Un padre volvió después de 40 años y acordó una cuota alimentaria para su hija con discapacidad
El regreso inesperado de un hombre a Cipolletti, después de cuatro décadas sin contacto con su familia, abrió un capítulo inédito en una historia marcada por la ausencia. Volvió para fijar una cuota alimentaria destinada a su hija con discapacidad, quien requiere acompañamiento económico permanente y había quedado desprotegida durante años.
El acuerdo se concretó en el Centro Integral de Métodos Autocompositivos de Resolución de Conflictos (CIMARC), con ambas partes presentes.
El conflicto se remonta a los años 80, cuando el hombre se mudó a Chile y cortó todo vínculo con su familia. La madre quedó sola a cargo de cuatro hijos, sin recibir nunca una dirección, un teléfono ni una señal posterior de acercamiento.
Con el paso del tiempo, reconstruir ese vínculo se volvió imposible y los chicos crecieron sin contacto con su padre biológico. Mientras tanto, la responsabilidad económica y emocional recayó únicamente en la mujer.
Uno de los hijos logró independizarse, otro formó su familia, pero una de las hermanas continuó necesitando asistencia permanente debido a una discapacidad. La falta de aportes paternales se extendió durante casi medio siglo, hasta que la situación se volvió insostenible y la madre inició un reclamo formal en CIMARC.
La defensora pública que acompañó el trámite intentó durante semanas localizar al hombre por distintos medios. Tras varios intentos fallidos, fue una notificación enviada por WhatsApp la que, inesperadamente, obtuvo respuesta.
El hombre confirmó su identidad, aceptó participar de la mediación y viajó desde Chile para presentarse en persona, asistido por un abogado particular.

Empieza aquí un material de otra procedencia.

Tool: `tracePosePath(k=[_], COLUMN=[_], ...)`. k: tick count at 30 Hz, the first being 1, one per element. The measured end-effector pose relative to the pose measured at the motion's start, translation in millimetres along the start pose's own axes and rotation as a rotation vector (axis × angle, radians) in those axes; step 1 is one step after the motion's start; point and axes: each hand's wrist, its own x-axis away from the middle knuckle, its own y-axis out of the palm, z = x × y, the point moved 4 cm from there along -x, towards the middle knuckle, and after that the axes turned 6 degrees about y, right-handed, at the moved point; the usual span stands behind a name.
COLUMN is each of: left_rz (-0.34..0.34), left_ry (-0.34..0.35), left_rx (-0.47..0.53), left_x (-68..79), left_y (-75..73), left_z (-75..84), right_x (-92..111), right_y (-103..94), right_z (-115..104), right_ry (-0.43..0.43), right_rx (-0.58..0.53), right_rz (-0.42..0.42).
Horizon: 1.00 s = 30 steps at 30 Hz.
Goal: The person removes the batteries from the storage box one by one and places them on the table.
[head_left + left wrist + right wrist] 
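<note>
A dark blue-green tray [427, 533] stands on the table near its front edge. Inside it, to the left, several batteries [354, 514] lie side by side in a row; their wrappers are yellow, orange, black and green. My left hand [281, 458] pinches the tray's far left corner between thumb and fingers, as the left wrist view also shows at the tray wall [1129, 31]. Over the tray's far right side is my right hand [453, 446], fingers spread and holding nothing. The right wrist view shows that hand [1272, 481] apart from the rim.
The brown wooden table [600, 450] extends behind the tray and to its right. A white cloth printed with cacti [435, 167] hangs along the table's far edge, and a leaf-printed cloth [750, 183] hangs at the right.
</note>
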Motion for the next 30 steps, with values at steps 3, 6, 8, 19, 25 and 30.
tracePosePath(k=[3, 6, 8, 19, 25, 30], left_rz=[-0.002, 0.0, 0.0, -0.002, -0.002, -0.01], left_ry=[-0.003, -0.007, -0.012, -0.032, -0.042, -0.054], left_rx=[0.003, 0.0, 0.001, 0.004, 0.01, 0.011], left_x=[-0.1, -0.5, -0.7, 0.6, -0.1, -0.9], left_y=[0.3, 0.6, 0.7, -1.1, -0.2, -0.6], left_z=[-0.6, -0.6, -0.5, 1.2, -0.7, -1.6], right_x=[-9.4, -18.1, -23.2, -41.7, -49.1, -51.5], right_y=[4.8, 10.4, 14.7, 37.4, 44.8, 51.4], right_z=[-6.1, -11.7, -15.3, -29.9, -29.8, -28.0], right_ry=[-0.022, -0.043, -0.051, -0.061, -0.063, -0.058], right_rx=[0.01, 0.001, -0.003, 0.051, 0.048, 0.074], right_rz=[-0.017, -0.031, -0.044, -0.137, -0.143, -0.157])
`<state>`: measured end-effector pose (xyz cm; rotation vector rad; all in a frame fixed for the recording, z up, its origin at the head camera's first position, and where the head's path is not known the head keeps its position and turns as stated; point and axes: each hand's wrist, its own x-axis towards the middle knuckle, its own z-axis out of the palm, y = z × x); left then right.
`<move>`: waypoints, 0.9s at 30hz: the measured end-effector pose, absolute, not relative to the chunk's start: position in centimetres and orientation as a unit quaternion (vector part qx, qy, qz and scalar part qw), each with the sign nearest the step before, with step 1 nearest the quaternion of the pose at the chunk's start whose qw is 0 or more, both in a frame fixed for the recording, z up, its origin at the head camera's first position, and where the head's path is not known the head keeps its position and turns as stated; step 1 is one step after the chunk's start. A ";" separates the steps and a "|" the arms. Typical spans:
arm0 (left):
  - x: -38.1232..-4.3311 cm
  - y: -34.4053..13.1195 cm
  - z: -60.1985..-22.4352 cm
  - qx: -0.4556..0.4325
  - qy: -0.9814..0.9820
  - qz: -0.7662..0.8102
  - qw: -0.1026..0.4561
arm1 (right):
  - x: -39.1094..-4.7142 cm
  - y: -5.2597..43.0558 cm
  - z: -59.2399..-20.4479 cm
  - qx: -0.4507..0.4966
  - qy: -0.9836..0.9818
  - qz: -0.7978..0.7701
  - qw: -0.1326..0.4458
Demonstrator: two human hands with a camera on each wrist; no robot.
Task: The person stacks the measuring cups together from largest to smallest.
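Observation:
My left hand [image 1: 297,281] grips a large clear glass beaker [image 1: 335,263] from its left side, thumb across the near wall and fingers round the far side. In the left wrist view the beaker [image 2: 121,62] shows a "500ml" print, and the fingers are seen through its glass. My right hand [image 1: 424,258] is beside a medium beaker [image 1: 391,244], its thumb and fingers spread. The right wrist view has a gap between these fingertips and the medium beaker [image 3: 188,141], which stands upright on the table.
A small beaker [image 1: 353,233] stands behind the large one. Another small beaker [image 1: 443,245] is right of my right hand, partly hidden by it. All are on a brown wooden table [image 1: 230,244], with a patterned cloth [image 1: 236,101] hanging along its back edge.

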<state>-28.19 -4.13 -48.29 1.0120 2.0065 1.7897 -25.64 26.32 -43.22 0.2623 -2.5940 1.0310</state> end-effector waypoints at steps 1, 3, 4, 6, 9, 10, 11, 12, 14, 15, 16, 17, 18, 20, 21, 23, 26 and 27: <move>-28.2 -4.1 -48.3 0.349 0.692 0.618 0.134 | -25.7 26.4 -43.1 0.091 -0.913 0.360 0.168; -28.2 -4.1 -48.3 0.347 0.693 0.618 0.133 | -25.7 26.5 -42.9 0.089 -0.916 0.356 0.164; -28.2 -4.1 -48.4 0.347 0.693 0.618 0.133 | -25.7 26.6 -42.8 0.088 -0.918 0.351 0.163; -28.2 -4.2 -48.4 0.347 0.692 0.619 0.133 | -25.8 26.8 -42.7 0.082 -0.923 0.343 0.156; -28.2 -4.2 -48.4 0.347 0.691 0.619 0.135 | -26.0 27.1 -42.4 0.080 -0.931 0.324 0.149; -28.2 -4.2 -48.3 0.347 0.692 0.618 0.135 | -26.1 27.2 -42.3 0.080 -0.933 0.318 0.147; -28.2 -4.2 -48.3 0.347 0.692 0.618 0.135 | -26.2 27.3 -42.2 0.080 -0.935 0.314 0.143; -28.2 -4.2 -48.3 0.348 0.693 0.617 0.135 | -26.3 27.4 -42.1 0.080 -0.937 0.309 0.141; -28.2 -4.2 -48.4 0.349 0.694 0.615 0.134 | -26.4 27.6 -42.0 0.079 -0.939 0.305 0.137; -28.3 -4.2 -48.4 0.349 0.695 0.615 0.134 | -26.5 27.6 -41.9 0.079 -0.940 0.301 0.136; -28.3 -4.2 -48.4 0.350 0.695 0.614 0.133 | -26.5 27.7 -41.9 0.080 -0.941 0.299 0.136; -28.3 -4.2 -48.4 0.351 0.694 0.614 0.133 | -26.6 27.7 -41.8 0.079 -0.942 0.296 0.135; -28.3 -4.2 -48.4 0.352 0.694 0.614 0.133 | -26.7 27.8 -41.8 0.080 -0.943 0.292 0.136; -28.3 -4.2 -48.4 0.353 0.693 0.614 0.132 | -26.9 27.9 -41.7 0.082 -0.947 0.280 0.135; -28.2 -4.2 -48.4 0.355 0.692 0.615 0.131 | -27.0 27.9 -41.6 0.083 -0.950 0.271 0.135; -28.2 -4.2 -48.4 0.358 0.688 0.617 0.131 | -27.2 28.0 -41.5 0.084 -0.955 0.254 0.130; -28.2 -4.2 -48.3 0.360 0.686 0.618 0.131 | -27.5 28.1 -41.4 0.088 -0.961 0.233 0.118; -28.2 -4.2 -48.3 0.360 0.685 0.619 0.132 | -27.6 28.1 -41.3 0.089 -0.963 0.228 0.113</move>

Durante la reunión, el ambiente se mantuvo respetuoso y el mediador logró habilitar un intercambio mínimo entre ambas partes. Después de cuarenta años de silencio absoluto, el diálogo, aunque breve, fue un hecho significativo.
El padre aceptó abonar una cuota alimentaria equivalente al 30% de su haber jubilatorio, además del Sueldo Anual Complementario.
Los pagos deberán realizarse entre el 1 y el 10 de cada mes, a partir de enero de 2026. Para diciembre de este año, se comprometió a efectuar una transferencia inmediata para evitar cualquier vacío en la cobertura de su hija.
El acuerdo refleja un reconocimiento tardío de una responsabilidad pendiente durante décadas, y aporta una previsibilidad económica que la familia no tenía.
El CIMARC fue fundamental para destrabar un conflicto que llevaba años sin salida judicial. La modalidad autocompositiva permitió un acercamiento que, por vía tradicional, habría sido prácticamente imposible debido a la falta de datos del hombre durante tanto tiempo.
En Río Negro, la mediación es un paso obligatorio en numerosos procesos familiares y se consolida como una herramienta eficaz para resolver conflictos complejos sin atravesar litigios largos y costosos.